“书法一道,除了勤奋更看重天赋,而且勤能补拙。”林海安慰林丛默一句。

        “林璟也很刻苦。”林丛默没有在林海面前掩饰林璟的优秀,“他为了节省纸墨,都是在土地上练习的,即便再累,一早一晚都练习一个时辰,而且用石头缀着手腕锻炼臂力、腕力。”

        林丛默从袖中掏出了一个叠得整整齐齐的四方块,“这是他写得字。”

        林海接过来没打开,笑着打趣:“看样子,你打算好了是一定要在我面前举荐林璟了?所以才做好万全准备。”

        “是,林璟是我的好友。”林丛默和林璟认识时间越长,越了解林璟的人品,越不想林璟明珠蒙尘。

        林海很是欣慰,他很喜欢林丛默这样的人,忠厚宽和。

        林海打开了纸条,了了几个字,笔力挺拔,棱角峻厉,显得英气逼人。

        林海看过字到真起了惜才之心。

        林丛默把这个事转达给了林璟,林璟见他一脸担忧生怕自己不答应似的,微微一笑:“多谢林大人,更得谢你的引荐,你觉得我什么时候去合适?”

        林丛默放下心来,和林璟商量着:“明日叔祖父要查一些文书,明日我们过去正好可以帮忙。”

        林海让人把衙门里的历任都转运使上的折子抬回了家里,其实林海早在上任的时候都把这些文书过了一遍,只是司徒渊道出了他之所以来江南,是因为一个盐商向定王检举都转运盐使司的人私下勒索盐商,要求没份盐引都多上缴一两银子,“预支盐引”的价格是朝中规定价格的两倍,所以有些盐商为了弥补这部分钱,收了低价的私盐充作高价的官盐贩卖。

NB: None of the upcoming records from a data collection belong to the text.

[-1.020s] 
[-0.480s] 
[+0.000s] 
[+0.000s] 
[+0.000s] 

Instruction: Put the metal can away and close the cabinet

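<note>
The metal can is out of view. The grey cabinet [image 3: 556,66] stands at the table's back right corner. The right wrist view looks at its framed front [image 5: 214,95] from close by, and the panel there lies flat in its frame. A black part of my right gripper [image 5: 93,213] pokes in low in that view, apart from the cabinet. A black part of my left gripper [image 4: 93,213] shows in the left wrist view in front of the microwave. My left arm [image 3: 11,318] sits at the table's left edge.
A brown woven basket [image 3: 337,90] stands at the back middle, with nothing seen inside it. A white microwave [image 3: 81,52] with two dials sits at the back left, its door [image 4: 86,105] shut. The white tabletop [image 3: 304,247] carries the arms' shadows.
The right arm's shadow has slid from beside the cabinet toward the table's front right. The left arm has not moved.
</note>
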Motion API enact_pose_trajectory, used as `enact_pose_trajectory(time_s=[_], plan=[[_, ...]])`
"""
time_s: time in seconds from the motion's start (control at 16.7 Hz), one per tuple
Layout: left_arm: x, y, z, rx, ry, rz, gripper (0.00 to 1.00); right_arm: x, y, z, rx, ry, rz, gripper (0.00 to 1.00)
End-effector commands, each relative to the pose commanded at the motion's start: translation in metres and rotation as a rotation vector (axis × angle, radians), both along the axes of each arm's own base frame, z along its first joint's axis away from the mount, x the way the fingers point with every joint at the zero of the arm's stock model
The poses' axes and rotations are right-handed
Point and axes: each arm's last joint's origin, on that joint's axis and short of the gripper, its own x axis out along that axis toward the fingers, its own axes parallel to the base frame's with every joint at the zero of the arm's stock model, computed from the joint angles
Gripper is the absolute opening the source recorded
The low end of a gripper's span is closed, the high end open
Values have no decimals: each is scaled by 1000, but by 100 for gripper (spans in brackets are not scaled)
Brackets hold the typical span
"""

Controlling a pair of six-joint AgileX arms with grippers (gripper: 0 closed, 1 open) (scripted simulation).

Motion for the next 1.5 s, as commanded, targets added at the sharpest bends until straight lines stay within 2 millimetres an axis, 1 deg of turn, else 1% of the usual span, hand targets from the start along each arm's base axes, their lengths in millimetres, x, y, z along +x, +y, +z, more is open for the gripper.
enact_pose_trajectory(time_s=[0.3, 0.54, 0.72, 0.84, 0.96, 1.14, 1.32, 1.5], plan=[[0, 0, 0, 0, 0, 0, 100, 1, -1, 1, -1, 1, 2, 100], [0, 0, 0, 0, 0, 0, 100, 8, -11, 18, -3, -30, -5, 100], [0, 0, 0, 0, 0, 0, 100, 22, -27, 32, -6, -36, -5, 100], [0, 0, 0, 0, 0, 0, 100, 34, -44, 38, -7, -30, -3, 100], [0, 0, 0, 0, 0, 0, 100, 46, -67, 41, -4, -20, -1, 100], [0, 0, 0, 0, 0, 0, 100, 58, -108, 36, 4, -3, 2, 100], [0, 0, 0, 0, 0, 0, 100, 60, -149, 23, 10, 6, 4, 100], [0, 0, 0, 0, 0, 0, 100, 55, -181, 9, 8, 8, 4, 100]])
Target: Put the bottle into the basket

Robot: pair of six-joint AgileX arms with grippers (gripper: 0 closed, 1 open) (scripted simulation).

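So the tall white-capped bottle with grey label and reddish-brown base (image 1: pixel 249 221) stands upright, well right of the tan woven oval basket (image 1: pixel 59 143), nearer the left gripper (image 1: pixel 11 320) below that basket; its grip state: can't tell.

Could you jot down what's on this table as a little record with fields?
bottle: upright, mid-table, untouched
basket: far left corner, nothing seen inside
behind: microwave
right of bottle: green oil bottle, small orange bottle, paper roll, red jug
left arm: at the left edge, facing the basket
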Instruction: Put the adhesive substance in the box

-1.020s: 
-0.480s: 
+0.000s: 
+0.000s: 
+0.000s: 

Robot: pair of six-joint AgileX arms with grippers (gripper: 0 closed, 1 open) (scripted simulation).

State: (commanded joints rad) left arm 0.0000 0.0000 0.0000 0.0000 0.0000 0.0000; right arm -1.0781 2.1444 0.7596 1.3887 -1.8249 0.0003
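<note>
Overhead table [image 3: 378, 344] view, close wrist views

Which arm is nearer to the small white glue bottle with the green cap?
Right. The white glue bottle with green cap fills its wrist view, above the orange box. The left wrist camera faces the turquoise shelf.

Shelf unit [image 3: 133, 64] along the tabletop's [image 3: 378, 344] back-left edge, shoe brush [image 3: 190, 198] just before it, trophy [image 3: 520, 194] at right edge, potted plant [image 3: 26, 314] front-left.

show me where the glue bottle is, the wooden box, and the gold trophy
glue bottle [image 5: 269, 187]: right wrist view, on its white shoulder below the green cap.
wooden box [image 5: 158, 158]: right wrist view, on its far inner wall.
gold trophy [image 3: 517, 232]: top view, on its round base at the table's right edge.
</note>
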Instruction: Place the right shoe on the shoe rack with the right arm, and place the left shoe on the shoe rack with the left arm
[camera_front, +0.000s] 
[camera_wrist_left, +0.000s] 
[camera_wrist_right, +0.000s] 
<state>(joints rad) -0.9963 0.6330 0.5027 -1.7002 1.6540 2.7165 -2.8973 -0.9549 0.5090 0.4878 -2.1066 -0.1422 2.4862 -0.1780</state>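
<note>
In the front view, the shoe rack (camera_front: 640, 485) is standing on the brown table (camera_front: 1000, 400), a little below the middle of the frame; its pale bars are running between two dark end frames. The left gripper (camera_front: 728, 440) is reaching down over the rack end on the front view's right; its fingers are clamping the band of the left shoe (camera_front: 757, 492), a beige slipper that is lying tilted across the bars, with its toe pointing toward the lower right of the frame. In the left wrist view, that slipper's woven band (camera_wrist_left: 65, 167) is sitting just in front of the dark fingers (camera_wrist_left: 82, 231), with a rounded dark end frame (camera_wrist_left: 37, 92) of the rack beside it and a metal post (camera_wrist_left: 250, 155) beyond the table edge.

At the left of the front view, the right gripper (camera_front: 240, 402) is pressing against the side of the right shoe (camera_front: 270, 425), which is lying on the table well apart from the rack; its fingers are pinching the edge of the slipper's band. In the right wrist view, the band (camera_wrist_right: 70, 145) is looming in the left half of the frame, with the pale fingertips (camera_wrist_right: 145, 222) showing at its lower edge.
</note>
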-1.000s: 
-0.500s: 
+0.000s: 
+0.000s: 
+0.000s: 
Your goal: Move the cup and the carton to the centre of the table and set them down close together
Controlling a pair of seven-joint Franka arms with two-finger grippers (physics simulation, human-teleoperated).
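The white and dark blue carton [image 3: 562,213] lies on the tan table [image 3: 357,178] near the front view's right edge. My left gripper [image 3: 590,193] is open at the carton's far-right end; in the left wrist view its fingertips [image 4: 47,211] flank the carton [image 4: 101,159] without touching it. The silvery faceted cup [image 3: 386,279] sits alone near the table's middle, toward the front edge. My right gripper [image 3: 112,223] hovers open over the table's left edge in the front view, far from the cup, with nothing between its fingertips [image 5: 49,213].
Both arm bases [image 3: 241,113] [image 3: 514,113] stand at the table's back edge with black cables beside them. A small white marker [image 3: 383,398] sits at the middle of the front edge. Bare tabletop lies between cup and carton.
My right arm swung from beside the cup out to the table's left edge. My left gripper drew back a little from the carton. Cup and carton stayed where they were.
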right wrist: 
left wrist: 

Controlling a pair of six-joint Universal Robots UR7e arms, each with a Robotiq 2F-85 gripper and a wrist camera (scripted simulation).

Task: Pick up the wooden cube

        但是盐商没有证据,且林海前任们没有一任善终的,要么贬官、要么身故,定王就派了司徒渊来江南。

        司徒渊向林海道出了这等秘密的事,林海没觉得亲近之意,只觉得忐忑,这是用大义来拉拢他,林海不能拒绝,还得按着司徒渊给的线索查下去,不知道这是定王的意思,还是司徒渊的意思。